Here, the contract becomes voidable at the option of the bailor. And it can be terminated by the bailor by giving notice to the bailee.
2. Expiry of period
If the goods are bailed for a set period of time, the bailment is terminated at the end of that period.
3. Fulfillment of object
If the goods are bailed for a specific purpose or purposes, the contract of bailment comes to an end when the object is fulfilled. And the bailee must return the goods to the bailor. (Section 160)
4. Destruction of subject matter
A bailment gets terminated when the subject matter of the bailment is destroyed or when the nature of the goods bailed changes to such an extent that they can no longer be used for bailment.
5. Termination of gratuitous bailment
The bailor has the right to terminate a gratuitous bailment at any moment and demand back the goods at any time even though the bailment was for a specific period or purpose.
For example, A, while going out on a business trip delivered his ornaments to B for safe custody for a period of one month. But he returned back after one week. Now, he can demand the return of his ornaments from B even though the period of one month has not expired.
Thus, a gratuitous bailment can be terminated at any time even before the expiry of the term fixed or the achievement of the object. The bailor can terminate the contract by giving notice to the bailee.
However, the law states that in such a circumstance, the loss of the bailee from such premature termination should not exceed the benefit he had obtained from the bailment. If the loss outweighs the benefit, the bailor is obligated to compensate the bailee. (Section 159)
6. Death of bailor or bailee
A gratuitous bailment comes to an end on the death of either the bailor or the bailee (Section 162). But non-gratuitous bailment contracts do not get terminated in these cases because the liability to fulfill the contract falls on the legal representatives of the respective parties.

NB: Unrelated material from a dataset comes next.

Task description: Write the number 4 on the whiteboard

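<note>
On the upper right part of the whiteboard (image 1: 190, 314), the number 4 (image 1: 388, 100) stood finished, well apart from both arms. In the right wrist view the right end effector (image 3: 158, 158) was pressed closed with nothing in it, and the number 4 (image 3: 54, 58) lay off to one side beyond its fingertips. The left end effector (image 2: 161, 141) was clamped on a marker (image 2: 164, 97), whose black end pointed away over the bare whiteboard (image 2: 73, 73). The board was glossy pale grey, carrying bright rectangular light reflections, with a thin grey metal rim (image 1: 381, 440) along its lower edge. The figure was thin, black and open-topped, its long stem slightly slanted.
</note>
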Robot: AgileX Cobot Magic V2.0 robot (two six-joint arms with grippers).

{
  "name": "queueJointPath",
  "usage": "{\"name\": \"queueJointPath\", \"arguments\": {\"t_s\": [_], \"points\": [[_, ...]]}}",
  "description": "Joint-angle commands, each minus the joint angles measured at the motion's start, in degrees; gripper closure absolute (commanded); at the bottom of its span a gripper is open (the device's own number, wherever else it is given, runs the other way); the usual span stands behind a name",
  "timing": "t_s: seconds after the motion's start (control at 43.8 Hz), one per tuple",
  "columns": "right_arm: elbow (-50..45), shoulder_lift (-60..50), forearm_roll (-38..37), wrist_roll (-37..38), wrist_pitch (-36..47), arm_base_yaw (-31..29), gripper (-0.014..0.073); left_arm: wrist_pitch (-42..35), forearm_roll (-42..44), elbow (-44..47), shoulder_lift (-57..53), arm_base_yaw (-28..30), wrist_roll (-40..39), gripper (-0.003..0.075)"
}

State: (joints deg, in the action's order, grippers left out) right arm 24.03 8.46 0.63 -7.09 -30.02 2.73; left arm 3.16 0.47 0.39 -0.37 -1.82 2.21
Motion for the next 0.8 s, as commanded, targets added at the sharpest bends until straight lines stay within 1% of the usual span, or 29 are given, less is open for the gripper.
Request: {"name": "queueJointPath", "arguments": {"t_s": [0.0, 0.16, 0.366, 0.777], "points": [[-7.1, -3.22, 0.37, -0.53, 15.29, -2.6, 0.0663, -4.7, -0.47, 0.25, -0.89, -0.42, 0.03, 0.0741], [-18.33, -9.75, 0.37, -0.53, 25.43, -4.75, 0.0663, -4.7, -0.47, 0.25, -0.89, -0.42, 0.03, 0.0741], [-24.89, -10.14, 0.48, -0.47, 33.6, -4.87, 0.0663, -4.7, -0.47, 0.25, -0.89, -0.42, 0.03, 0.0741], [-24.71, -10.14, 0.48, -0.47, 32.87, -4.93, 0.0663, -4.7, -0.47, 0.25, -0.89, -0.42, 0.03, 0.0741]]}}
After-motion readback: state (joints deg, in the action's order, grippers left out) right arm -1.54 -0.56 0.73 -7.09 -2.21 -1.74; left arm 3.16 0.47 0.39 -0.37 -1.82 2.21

A contract of bailment comes to an end on the expiry of the fixed period, on fulfillment of the object of bailment, by doing some act which is inconsistent with the terms of bailment, and on the destruction of subject matter. A gratuitous bailment can be terminated even before the expiry of the term of bailment but, in that case, the bailor is liable to indemnify the bailee for any losses suffered by him if such losses outweigh the benefit.